Rebellions’ Software Stack: Silent Support

Introduction

Amidst the surge in Artificial Intelligence (AI) spanning diverse fields of application, the demand for specialized hardware optimized for low latency and high energy efficiency is expected to grow. AI accelerators, also known as AI chips, are engineered to accelerate AI algorithms, executing complex computations with greater speed and lower power consumption than traditional CPUs and GPUs.

Rebellions’ ATOM™ is a SoC (System-on-Chip) specifically tailored to optimize the processing of deep learning models. With eight powerful Neural Engines executing computations within an elaborately designed memory architecture, ATOM™ is optimized for high performance and low latency. However, the potential of this advanced hardware remains unrealized without equally optimized software to elevate its performance to the highest possible level.

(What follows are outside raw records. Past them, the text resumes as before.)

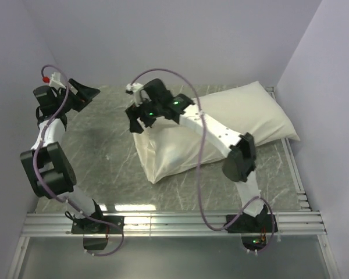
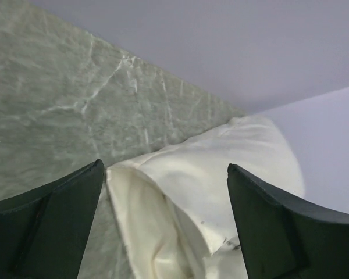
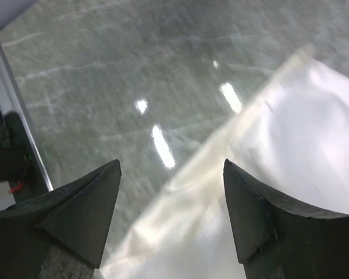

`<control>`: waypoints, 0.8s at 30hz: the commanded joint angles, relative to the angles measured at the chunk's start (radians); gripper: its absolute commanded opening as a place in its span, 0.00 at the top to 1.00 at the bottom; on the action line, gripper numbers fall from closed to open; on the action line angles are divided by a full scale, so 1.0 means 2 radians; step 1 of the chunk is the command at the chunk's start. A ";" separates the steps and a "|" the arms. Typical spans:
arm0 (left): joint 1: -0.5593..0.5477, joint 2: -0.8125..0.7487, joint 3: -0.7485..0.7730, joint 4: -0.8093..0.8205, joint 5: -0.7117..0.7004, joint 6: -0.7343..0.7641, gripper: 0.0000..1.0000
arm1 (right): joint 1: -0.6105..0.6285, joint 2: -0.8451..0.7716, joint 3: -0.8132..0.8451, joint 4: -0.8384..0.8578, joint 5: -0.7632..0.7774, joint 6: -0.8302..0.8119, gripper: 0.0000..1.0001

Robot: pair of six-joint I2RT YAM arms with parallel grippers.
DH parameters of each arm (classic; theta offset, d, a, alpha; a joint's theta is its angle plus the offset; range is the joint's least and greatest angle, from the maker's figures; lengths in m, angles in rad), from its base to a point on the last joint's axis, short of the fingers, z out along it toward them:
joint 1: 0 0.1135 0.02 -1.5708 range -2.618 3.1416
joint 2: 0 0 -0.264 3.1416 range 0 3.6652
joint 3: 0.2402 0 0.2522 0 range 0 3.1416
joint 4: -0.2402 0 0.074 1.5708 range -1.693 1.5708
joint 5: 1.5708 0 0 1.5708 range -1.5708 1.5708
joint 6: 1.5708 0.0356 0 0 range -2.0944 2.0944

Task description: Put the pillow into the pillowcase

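Observation:
The pillowcase [image 1: 244, 116] lies plump and cream across the back right of the table, its mouth end near the middle. The pillow is hidden inside it as far as I can tell. My right gripper [image 1: 141, 123] hovers open just above that mouth end; in the right wrist view [image 3: 171, 164] nothing sits between the fingers, and the pillowcase edge [image 3: 221, 192] lies below. My left gripper [image 1: 92, 93] stands open at the back left, well clear of the fabric. In the left wrist view [image 2: 164, 167] it faces the gaping pillowcase mouth [image 2: 157, 221] from a distance.
The grey-green marbled table [image 1: 104, 151] is walled on the left, back and right. Aluminium rails run along the near edge [image 1: 174, 221] and the right edge [image 1: 296, 180]. The left arm stands close to the left wall.

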 commanded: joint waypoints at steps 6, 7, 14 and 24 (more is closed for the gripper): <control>-0.118 -0.151 -0.009 -0.205 -0.060 0.357 0.06 | -0.128 -0.390 -0.330 0.029 0.053 -0.196 0.22; -0.179 -0.196 -0.040 -0.221 -0.090 0.405 0.06 | -0.137 -0.452 -0.368 0.033 0.093 -0.217 0.23; -0.482 -0.350 -0.171 -0.268 -0.284 0.613 0.04 | -0.287 -0.707 -0.698 0.118 0.141 -0.510 0.27; -0.779 -0.303 -0.269 -0.187 -0.546 0.673 0.01 | -0.522 -0.759 -0.905 0.224 -0.115 -0.809 0.21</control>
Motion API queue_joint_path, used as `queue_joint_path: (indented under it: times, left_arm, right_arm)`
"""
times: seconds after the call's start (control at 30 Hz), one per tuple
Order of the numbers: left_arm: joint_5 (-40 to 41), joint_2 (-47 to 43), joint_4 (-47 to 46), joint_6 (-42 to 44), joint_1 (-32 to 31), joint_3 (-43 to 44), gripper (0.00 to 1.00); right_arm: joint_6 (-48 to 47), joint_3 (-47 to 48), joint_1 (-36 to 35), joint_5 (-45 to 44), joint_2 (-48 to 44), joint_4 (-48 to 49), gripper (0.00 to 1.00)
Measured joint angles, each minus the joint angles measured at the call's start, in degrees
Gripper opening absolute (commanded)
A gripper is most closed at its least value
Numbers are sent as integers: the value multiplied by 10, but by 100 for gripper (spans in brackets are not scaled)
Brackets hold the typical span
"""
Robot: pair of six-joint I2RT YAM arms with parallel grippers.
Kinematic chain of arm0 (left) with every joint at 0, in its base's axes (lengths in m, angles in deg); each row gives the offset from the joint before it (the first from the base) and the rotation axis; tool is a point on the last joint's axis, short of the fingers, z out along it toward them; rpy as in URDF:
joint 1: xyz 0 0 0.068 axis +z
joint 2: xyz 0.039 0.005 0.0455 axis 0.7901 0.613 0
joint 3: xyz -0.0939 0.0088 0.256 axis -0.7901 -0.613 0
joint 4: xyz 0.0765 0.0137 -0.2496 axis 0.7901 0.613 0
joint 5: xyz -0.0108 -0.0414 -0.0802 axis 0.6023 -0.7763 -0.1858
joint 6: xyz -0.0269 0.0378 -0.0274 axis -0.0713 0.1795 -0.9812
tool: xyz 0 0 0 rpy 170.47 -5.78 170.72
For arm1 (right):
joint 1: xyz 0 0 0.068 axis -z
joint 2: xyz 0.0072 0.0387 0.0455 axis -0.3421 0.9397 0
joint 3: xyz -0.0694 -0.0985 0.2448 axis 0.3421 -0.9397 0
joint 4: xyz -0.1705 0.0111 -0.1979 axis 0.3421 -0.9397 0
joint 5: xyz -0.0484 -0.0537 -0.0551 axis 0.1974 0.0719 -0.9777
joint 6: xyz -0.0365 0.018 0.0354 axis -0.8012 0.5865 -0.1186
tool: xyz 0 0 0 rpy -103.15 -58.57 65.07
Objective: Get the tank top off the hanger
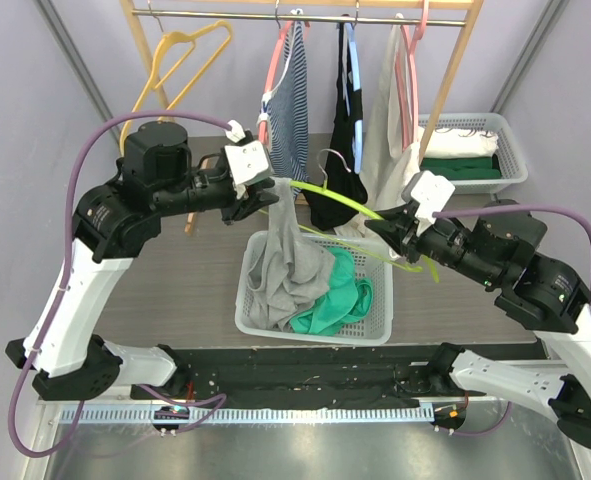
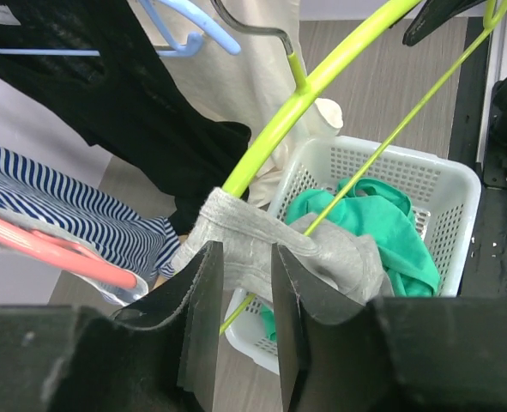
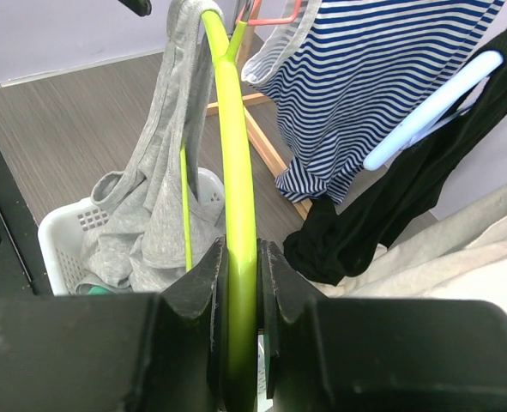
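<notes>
A grey tank top (image 1: 280, 255) hangs by one strap from the left end of a lime green hanger (image 1: 340, 198) and droops into a white basket (image 1: 310, 333). My right gripper (image 1: 375, 225) is shut on the hanger's arm; in the right wrist view (image 3: 238, 245) the lime bar (image 3: 234, 154) runs between the jaws, with the grey top (image 3: 163, 197) draped over its far end. My left gripper (image 1: 265, 200) is at that end. In the left wrist view (image 2: 244, 253) its jaws stand apart, with the grey strap (image 2: 236, 219) right at the tips and the hanger (image 2: 322, 77) above.
A green garment (image 1: 340, 295) lies in the basket under the tank top. Behind it, a wooden rack holds a striped top (image 1: 290, 110), a black top (image 1: 340, 150), a cream garment (image 1: 390, 130) and an empty yellow hanger (image 1: 180, 60). A second basket (image 1: 510, 150) stands at the back right.
</notes>
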Motion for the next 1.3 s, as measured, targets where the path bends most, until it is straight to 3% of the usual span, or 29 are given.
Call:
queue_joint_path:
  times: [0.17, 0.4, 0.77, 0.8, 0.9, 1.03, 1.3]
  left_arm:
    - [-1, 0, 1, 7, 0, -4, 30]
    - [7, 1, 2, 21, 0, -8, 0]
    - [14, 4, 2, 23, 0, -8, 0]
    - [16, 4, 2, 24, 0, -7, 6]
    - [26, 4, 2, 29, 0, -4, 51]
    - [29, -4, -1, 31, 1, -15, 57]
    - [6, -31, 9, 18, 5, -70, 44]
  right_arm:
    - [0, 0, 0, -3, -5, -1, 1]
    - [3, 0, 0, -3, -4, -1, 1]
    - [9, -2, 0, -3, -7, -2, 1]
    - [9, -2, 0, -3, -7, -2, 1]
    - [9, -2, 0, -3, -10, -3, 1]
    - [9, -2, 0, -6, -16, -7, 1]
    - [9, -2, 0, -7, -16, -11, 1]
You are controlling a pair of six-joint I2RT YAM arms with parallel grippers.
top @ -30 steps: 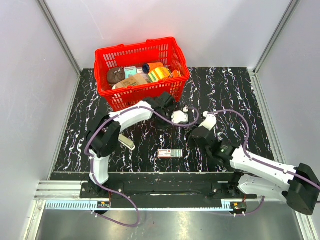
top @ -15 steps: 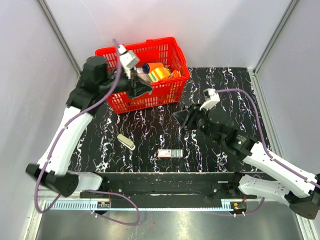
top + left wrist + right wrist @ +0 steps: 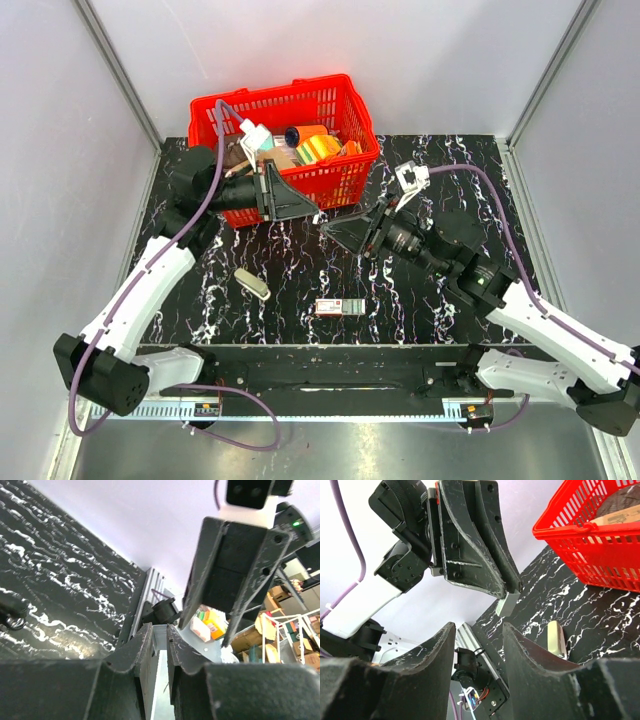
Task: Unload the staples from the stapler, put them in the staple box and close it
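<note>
Both arms are up off the table (image 3: 470, 180), tips facing each other just in front of the red basket (image 3: 340, 180).

- left gripper (image 3: 316, 210): fingers pressed nearly together, pinching a small grey strip (image 3: 507, 604) at the very tip. Looks like a staple stick, can't confirm at this resolution.
- right gripper (image 3: 333, 230): jaws spread, nothing between them. It points at the left tip and is very near it; can't tell if they touch.
- stapler (image 3: 252, 283): lying flat on the table, toward the left edge, between the basket and the near edge. Neither gripper is on it. Open or closed, can't tell.
- small printed box (image 3: 340, 306): lying near the near edge, about mid-width, well apart from the stapler.
- basket: sits at the far edge, left of centre, with mixed items inside.
</note>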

Software is the driving force that ensures our hardware operates at its peak to deliver maximum performance. Software plays a crucial role in managing resources, optimizing data flow, and executing algorithms efficiently. For users migrating from GPUs, our software provides a seamless experience, minimizing compatibility issues and ensuring smooth integration. Our software stack puts special emphasis on ease of use and reliability, providing a comprehensive user documentation and a robust SDK, making it accessible and user-friendly for developers and engineers.

In this document, we introduce the key components and features of Rebellions’ Software Stack. Highlighting how it supports ATOM™ in achieving high performance with drastically reduced power consumption. Additionally, we present a performance comparison of the YOLOv6 object detection model against NVIDIA’s RTX A5000, demonstrating our commitment to delivering powerful, yet more energy-efficient, full-stack solutions.

Rebellions’ Software Stack

While ATOM™ provides the raw computational power for the complex AI workloads, Rebellions’ software stack helps optimize the chip’s architectural advantages, tailoring the execution of models to harness the full potential of ATOM™.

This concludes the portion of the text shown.